One of the books I’m currently reading is James Carroll’s Practicing Catholic, which was recommended to me by my friend Joe. At one point in the book, Carroll discusses the difference between Catholicism in the Old World and Catholicism in America. He writes: “In the Old World, boundaries defined experience. Across generations, Jews lived in ghettos, Christians lived in confessional states. Encounters of like with unlike were the exception. In the New World, boundaries – the very frontier – existed to be crossed.” Thus, “In America, Jews, Protestants, and Catholics, sooner and later, encountered each other as neighbors (as, eventually, would Confucinists, Hindus, Buddhists, Muslims – and atheists.”

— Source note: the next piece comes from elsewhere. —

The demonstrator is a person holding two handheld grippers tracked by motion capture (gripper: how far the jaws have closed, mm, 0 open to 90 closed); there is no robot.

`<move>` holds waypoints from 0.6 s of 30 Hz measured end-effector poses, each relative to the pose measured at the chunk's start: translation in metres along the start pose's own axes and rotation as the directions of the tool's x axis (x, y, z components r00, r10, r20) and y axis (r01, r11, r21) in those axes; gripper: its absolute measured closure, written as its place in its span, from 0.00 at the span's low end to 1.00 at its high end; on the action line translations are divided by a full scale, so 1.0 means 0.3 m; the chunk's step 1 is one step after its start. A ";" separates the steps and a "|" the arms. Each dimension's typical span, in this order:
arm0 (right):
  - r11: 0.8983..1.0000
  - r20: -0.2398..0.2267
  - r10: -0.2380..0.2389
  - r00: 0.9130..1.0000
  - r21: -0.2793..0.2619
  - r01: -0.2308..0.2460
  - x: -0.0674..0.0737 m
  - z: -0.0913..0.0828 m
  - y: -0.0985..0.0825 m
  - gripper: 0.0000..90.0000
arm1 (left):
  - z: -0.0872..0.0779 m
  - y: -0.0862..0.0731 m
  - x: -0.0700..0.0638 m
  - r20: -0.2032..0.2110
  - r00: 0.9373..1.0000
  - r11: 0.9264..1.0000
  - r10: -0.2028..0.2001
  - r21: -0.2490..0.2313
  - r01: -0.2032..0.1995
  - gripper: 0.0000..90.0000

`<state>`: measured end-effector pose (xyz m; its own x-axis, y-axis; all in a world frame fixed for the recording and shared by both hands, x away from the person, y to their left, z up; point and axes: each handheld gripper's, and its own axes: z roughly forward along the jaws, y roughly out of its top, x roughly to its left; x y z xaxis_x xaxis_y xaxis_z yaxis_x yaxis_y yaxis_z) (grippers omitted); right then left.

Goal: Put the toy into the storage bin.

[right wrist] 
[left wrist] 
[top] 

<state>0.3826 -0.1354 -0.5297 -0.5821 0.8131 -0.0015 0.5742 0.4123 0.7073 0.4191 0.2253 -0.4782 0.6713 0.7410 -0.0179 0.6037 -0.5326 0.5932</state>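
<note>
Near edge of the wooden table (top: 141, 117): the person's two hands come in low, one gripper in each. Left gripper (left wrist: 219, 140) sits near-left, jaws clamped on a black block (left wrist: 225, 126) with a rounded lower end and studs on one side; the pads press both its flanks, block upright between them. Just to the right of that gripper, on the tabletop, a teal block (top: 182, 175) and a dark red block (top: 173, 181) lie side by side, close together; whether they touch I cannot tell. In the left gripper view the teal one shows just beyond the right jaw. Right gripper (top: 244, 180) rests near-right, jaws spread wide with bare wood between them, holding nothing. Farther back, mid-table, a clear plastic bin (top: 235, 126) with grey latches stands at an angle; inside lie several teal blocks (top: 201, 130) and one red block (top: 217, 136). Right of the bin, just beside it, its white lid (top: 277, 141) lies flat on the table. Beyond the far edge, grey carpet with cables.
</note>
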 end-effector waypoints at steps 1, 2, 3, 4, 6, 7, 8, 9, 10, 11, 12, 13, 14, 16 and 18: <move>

There are clearly some, perhaps many, who think the Old World way is better, who think separation from those who are different (religiously and otherwise) is the best way to remain pure in our own beliefs. But reading Carroll’s description reminded me of a passage from a Barbara Brown Taylor book that my friend Richard sent to me ther other day. In An Altar in the World, Taylor asks the question, “who could be better equipped to pop the locks on our prisons than people in whom we see nothing or ourselves?” In elucidation, she quotes Rabbi Jonathan Sacks’ suggestion that “the supreme religious challenge is to see God’s image in one who is not in our image.” Only if we can do that, says Taylor can we “see past our own reflections in the mirror to a God we did not make up.”
As I reflect on these two passages together, I think the only way we can encounter God in a genuine way – the God in whose image we are created, rather than a god who we create in our own image – is to encounter those, to use Taylor’s words, “in whom we see nothing of ourselves,” to rub elbows with those who are not us.